On one occasion four of us went to visit a big waxwork exhibition which had just been opened on the Boulevard. It was a most artistically arranged place — the disposition of the figures being particularly life-like. In one of the galleries on a slightly raised platform with a red rope encircling it was a group representing some famous musicians standing round a grand piano at which Liszt was seated playing one of his compositions. It was very realistic and all the poses most natural — it had evidently been done by a very talented artist. Close by the piano was a chair from which one of the figures was supposed to have arisen to lean over the piano. Our funny man immediately saw his chance of a joke. With a glance round to make sure no one was looking, he slipped under the rope and seated himself in the vacant chair, in a pose which harmonized capitally with the mise en scène. Although we were always prepared for anything humorous he might do, this audacity fairly took us aback for a moment, and we had hastily to move aside so as not to be convulsed with laughter and give the joke away. Fortunately no one was near at the moment, not even an attendant. Our friend sat as rigid as a lay figure, hat in hand, head slightly bowed down in an attitude of deep respect, as became a person listening to a maestro playing one of his own chefs-d'œures. He happened to be dressed in a black suit of artistic cut, so somehow did not appear out of place in his surroundings. Presently a party of men and women came along and stood admiring the group — the ladies were particularly impressed at its realism — our friend coming in for especial praise, and receiving a lot of complimentary remarks — for I forgot to mention he was an exceptionally good looking young fellow. At last one of the ladies said she never could have believed it was possible to copy anything so accurately in wax — it was positively life itself.
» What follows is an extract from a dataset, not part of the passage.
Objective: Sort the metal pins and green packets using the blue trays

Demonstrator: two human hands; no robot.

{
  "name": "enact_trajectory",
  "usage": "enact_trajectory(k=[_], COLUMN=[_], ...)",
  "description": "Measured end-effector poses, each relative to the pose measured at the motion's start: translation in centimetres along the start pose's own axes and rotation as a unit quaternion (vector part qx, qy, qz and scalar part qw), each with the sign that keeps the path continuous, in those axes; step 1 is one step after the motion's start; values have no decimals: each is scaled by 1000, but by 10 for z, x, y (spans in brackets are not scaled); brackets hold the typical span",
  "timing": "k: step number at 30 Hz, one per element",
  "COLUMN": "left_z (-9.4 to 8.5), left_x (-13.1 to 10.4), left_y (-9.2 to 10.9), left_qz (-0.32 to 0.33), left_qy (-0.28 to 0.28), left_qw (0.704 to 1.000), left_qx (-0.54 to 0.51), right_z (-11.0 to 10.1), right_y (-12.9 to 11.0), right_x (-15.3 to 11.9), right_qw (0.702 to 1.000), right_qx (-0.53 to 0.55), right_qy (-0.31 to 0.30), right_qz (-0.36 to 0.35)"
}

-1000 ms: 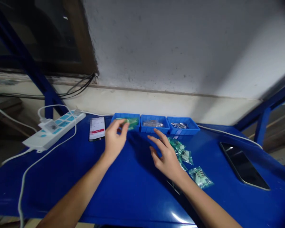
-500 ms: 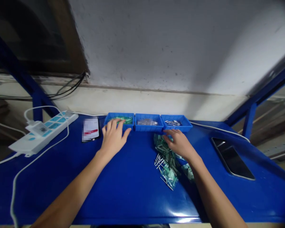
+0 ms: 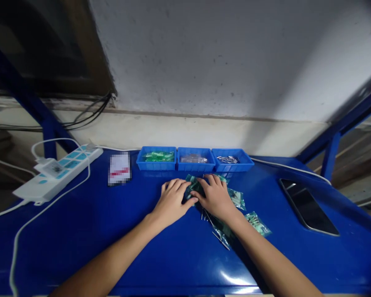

"I wonder what it feels like," she said, and slipping forward she furtively touched our friend's hand. This was too much for his equanimity, and he burst out into a loud laugh. The woman gave a shriek of fright, and she and her companions drew back so hurriedly that they knocked over a settee behind them — whilst our friend quickly descended from the platform. In a few seconds, however, with the delightful good-humor of the French nation, as soon as they realized the joke they all joined so heartily in our laughter that an attendant came along to ascertain what all the hilarity was about; it had not struck him before that there was anything particularly humorous in the group of great composers.